Required action -> Look through the listing below for the line containing "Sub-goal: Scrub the". Copy it and each line after it up to and including the line containing "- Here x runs", exactly, leaving out pictures.

Source material ->
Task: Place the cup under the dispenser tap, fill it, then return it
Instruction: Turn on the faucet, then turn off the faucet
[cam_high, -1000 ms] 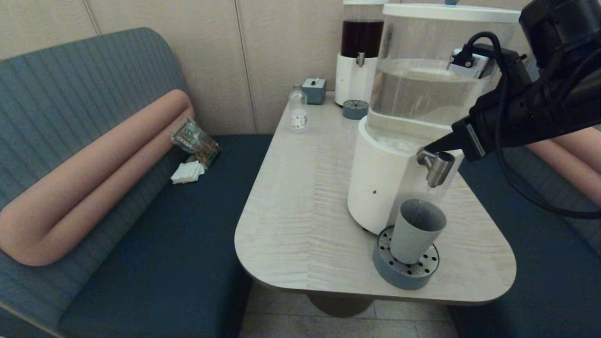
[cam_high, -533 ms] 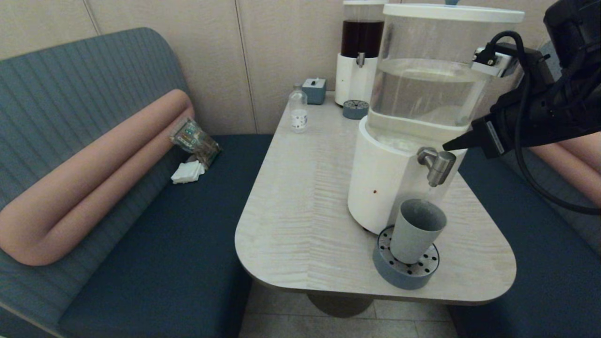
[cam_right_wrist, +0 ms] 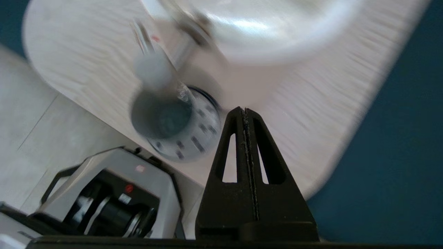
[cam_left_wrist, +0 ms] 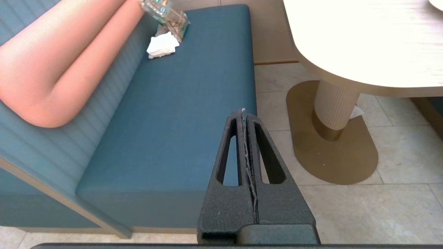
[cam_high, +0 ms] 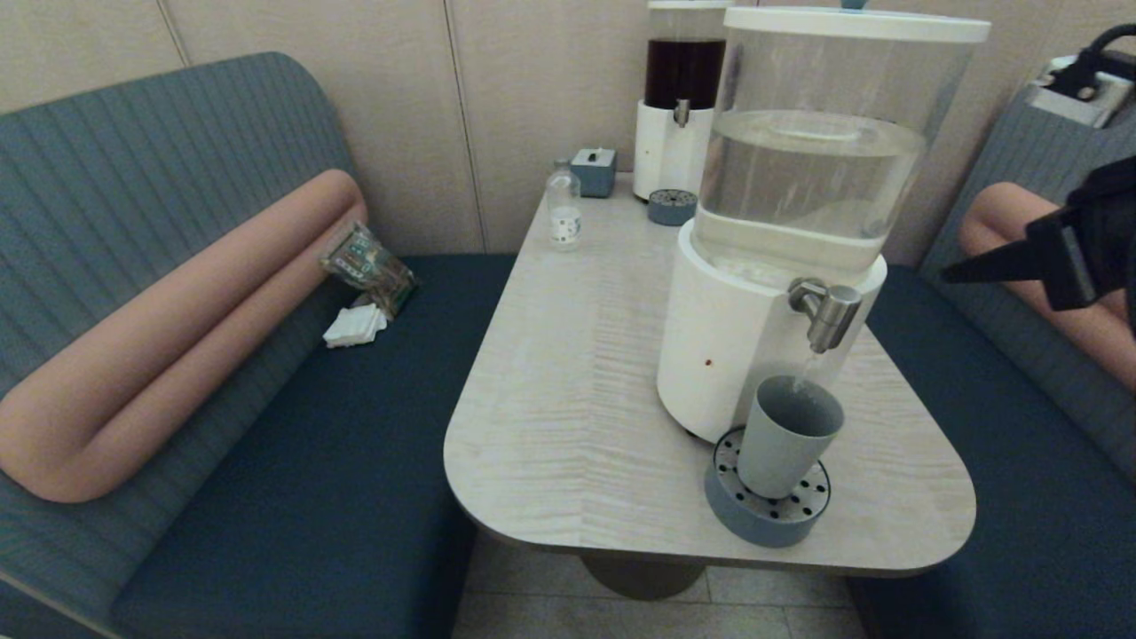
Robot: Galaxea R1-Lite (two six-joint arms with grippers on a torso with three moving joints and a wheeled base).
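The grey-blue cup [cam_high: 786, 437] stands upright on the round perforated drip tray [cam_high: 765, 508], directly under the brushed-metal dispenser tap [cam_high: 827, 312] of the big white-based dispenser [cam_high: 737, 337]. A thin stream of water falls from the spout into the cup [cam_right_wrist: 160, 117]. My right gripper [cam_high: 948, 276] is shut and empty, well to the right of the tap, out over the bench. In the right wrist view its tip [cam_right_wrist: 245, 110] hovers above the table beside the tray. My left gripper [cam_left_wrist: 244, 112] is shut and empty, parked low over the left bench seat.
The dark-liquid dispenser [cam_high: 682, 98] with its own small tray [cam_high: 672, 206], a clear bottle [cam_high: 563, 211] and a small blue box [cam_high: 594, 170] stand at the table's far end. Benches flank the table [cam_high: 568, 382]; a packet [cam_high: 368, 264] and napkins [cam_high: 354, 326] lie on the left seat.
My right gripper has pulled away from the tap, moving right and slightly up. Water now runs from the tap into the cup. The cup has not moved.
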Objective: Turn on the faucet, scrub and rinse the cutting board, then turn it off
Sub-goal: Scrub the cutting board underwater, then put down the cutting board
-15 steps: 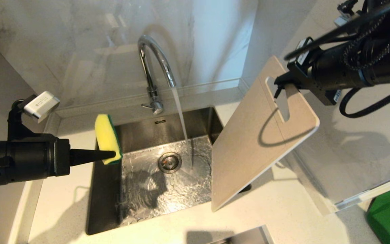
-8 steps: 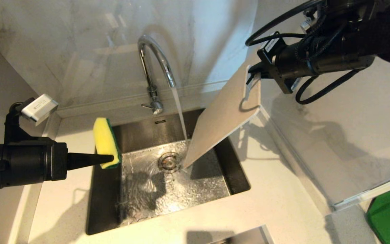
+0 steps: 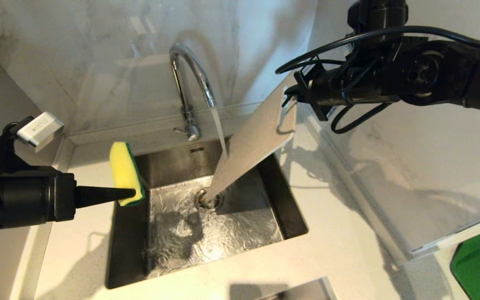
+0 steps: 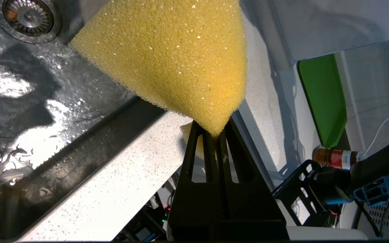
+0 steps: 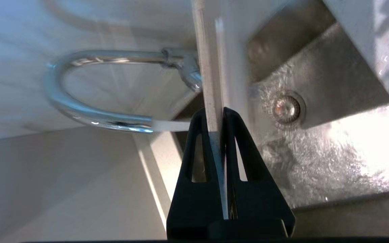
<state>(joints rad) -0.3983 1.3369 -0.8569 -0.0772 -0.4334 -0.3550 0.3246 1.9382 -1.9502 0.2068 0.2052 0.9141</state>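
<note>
Sink (image 3: 131,250) running, faucet (image 3: 190,71) on. Cutting board (image 3: 248,146) tilted, long axis from far-right down to drain, under stream, right gripper (image 3: 290,96) clamped on its top edge. Left gripper (image 3: 133,193) pinching sponge (image 3: 125,173), sits left of board, nearer arm for scrubbing. No readable labels, tbh.
</note>
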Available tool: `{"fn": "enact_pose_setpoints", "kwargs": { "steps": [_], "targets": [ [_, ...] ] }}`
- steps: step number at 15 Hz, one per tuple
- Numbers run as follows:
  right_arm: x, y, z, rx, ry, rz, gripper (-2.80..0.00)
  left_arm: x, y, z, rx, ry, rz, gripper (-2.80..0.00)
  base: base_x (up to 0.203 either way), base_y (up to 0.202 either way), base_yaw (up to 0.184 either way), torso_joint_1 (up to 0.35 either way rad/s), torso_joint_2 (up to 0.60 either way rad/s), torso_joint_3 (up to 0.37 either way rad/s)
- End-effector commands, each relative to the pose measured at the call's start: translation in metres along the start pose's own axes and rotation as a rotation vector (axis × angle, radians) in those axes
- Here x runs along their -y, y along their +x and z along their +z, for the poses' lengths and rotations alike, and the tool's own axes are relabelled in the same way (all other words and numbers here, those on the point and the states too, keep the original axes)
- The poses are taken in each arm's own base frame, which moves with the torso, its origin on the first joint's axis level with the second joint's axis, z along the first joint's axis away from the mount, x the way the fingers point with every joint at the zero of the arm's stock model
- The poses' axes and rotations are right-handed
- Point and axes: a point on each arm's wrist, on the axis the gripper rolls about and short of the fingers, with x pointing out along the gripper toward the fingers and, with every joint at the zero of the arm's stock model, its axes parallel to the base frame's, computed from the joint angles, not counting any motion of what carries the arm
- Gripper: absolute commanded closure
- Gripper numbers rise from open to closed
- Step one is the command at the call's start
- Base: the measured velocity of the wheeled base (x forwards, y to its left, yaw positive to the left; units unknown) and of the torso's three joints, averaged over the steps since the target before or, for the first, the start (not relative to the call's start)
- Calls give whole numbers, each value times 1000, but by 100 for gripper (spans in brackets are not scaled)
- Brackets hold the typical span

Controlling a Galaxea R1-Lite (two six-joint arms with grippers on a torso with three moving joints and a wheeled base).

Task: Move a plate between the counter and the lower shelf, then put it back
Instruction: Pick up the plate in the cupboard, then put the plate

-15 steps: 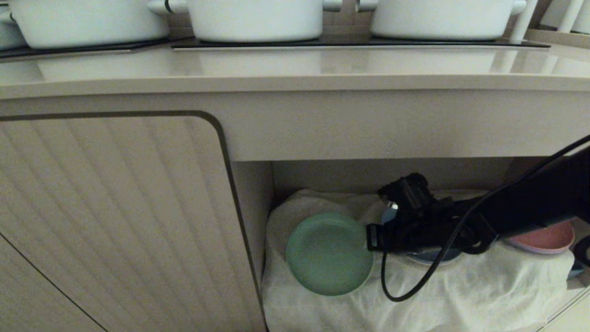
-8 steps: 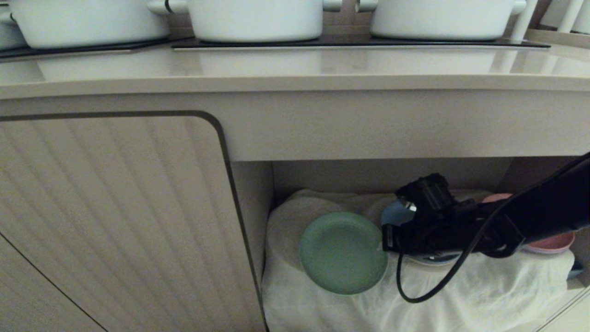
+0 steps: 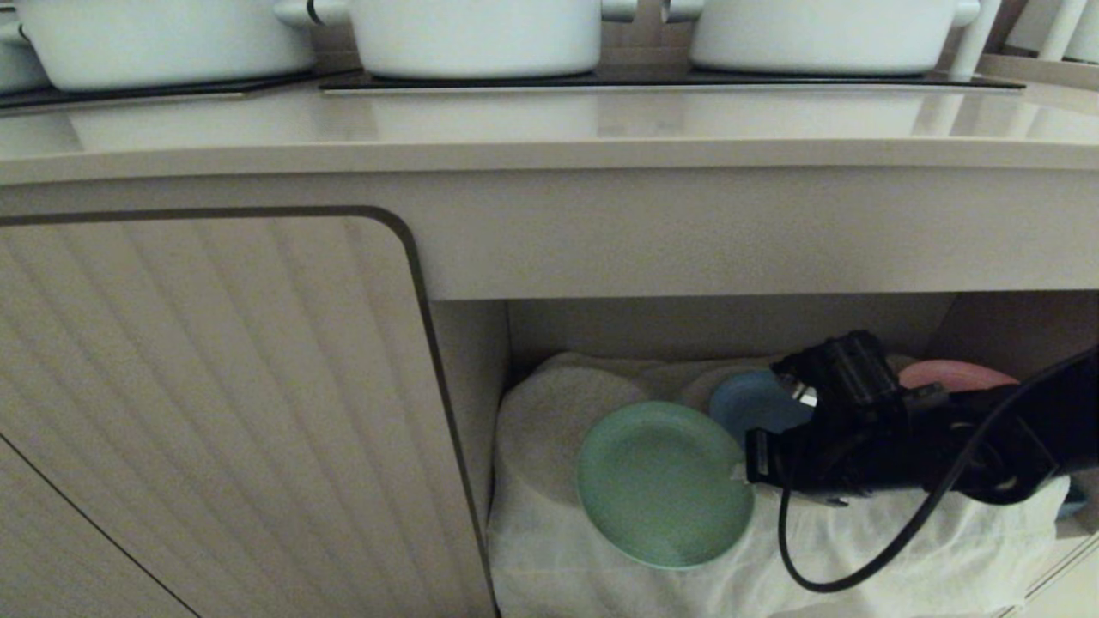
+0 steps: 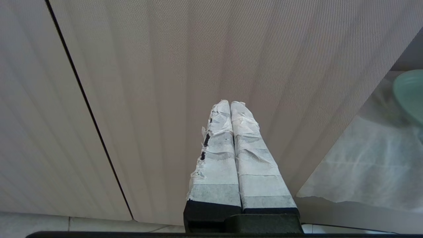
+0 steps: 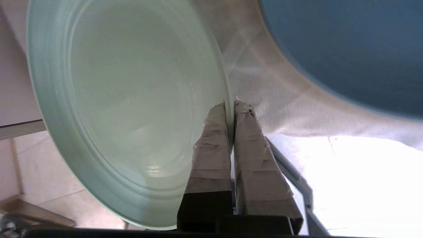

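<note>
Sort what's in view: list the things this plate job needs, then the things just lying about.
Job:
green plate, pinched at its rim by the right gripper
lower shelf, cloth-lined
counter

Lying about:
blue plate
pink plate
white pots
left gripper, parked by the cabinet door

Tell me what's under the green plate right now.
Off-white cloth covers the lower shelf beneath the green plate, which the right hand pinches by its rim. The cloth directly below the plate is hidden, so contact cannot be judged.
</note>
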Motion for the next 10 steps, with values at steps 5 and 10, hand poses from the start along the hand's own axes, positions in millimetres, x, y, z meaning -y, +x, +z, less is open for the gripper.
{"fn": "enact_pose_setpoints", "kwargs": {
  "steps": [5,10],
  "targets": [
    [5,-25,-14,20,28,13,0,0,0,0,0,-1,1,0,0,0,0,0,0,0],
    [14,-48,-31,37,47,35,0,0,0,0,0,-1,1,0,0,0,0,0,0,0]
  ]
}}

Task output ->
Sub-goal: Scrub the cutting board underwater, then put down the cutting board
-15 steps: 
-8 steps: 
+0 steps: 
+0 steps: 
+0 steps: 
<state>(joints rad) -0.3983 1.3369 -0.8569 -0.0772 -0.4334 -0.3550 0.3246 1.9382 -1.9502 0.2068 0.2052 0.9141</state>
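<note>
Sink (image 3: 131,250) running, faucet (image 3: 190,71) on. Cutting board (image 3: 248,146) tilted, long axis from far-right down to drain, under stream, right gripper (image 3: 290,96) clamped on its top edge. Left gripper (image 3: 133,193) pinching sponge (image 3: 125,173), sits left of board, nearer arm for scrubbing. No readable labels, tbh.
</note>
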Available tool: `{"fn": "enact_pose_setpoints", "kwargs": { "steps": [_], "targets": [ [_, ...] ] }}`
- steps: step number at 15 Hz, one per tuple
- Numbers run as follows:
  right_arm: x, y, z, rx, ry, rz, gripper (-2.80..0.00)
  left_arm: x, y, z, rx, ry, rz, gripper (-2.80..0.00)
  base: base_x (up to 0.203 either way), base_y (up to 0.202 either way), base_yaw (up to 0.184 either way), torso_joint_1 (up to 0.35 either way rad/s), torso_joint_2 (up to 0.60 either way rad/s), torso_joint_3 (up to 0.37 either way rad/s)
- End-effector commands, each relative to the pose measured at the call's start: translation in metres along the start pose's own axes and rotation as a rotation vector (axis × angle, radians) in those axes
- Here x runs along their -y, y along their +x and z along their +z, for the poses' lengths and rotations alike, and the tool's own axes are relabelled in the same way (all other words and numbers here, those on the point and the states too, keep the original axes)

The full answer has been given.